Even though Ramjan’s users are more focused on their research than wrapping around a new approach to getting their results, he says the investments made in OpenStack and preparing for a more object-oriented world will eventually pay off. Currently, users at the center can access compute through the traditional PBS batch processing environment or via the OpenStack private cloud. “A lot of their work is open source and many of those tools only run in an old school cluster environment. But a lot of the new stuff that might not be mainstream in the scientific community yet will look more like Spark-based processing versus MPI. As those tools become more popular and fit into a cloud model—an object model versus cluster one—we’ll be ready to go infrastructure wise if they’ll adopt it.
Even though OpenStack is available for researchers at VARI, Ramjan says it will take time before they begin using in greater numbers. They are very sensitive to the performance of their applications, and he says despite what he has read, the virtualization overhead is not insignificant. “When you’re at the fringes of computing with maximum CPU, RAM, and I/O these problems with overheads really show up. At the extremes, I think there’s a higher penalty in terms of overhead.”

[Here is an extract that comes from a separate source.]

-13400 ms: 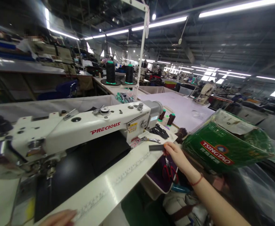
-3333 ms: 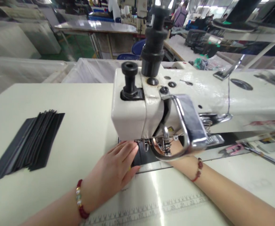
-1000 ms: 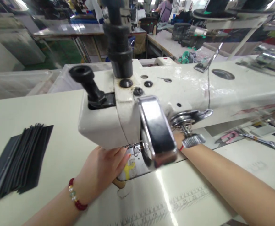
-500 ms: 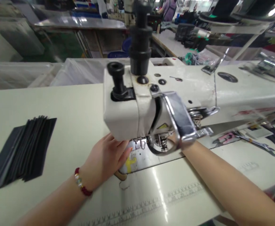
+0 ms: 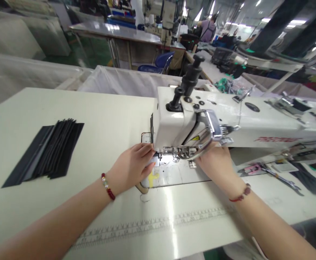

“Deploying an end-to-end storage solution has allowed us to elevate the standard of protection, increase compliance and push the boundaries of science on a single, highly scalable storage platform. We’ve also saved hundreds of thousands of dollars by centralizing the storage of our data-intensive research and a dozen data-hungry scientific instruments on DDN. With all these advantages it is easy to see why DDN is core to our operation and a major asset to our scientists.”
While VARI’s environment is facing many of the same challenges other HPC centers have in terms of performance for demanding applications, they are not operating at the same scale in terms of node counts or novel approaches. However, their journey through infrastrchucture requirements to meet the needs of data-generating tools is representative of that of other organizations in life sciences and beyond. At the base, Ramjan says, is having the ability to be agile—to add new resources quickly. At the base of that stack is storage, which if VARI is indication, can provide a backbone to keep building and scaling up and out.